## WORK TO BE COMPLETED
The line containing "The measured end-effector" marks the end: output every line of the data up to it, and that line too, exactly as written.

## INFORMATION PROVIDED
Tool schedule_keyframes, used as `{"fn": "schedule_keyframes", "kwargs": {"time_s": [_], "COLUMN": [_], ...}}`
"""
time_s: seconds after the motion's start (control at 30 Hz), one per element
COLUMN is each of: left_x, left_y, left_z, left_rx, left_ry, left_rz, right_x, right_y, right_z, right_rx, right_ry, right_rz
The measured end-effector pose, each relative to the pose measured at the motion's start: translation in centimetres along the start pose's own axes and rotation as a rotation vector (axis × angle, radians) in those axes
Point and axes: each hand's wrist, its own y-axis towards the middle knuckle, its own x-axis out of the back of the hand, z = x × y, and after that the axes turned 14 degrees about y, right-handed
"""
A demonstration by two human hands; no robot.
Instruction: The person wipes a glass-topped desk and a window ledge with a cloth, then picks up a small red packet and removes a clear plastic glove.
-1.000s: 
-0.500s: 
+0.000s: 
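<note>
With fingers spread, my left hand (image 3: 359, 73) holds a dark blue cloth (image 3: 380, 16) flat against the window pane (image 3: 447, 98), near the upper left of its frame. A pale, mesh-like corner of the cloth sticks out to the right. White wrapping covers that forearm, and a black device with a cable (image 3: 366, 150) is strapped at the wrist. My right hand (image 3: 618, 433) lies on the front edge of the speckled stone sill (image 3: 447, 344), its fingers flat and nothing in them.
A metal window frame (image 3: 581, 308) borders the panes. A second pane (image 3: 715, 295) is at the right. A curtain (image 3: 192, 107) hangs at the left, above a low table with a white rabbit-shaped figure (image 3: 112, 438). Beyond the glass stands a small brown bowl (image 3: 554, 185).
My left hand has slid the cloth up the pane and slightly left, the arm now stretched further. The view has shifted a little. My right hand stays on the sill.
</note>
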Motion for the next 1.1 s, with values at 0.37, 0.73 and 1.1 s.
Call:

## SOLVED PROBLEM
Tool schedule_keyframes, used as `{"fn": "schedule_keyframes", "kwargs": {"time_s": [_], "COLUMN": [_], ...}}`
"""
time_s: seconds after the motion's start (control at 30 Hz), one per element
COLUMN is each of: left_x, left_y, left_z, left_rx, left_ry, left_rz, right_x, right_y, right_z, right_rx, right_ry, right_rz
The measured end-effector pose, each relative to the pose measured at the motion's start: translation in centimetres along the start pose's own axes and rotation as a rotation vector (axis × angle, radians) in those axes

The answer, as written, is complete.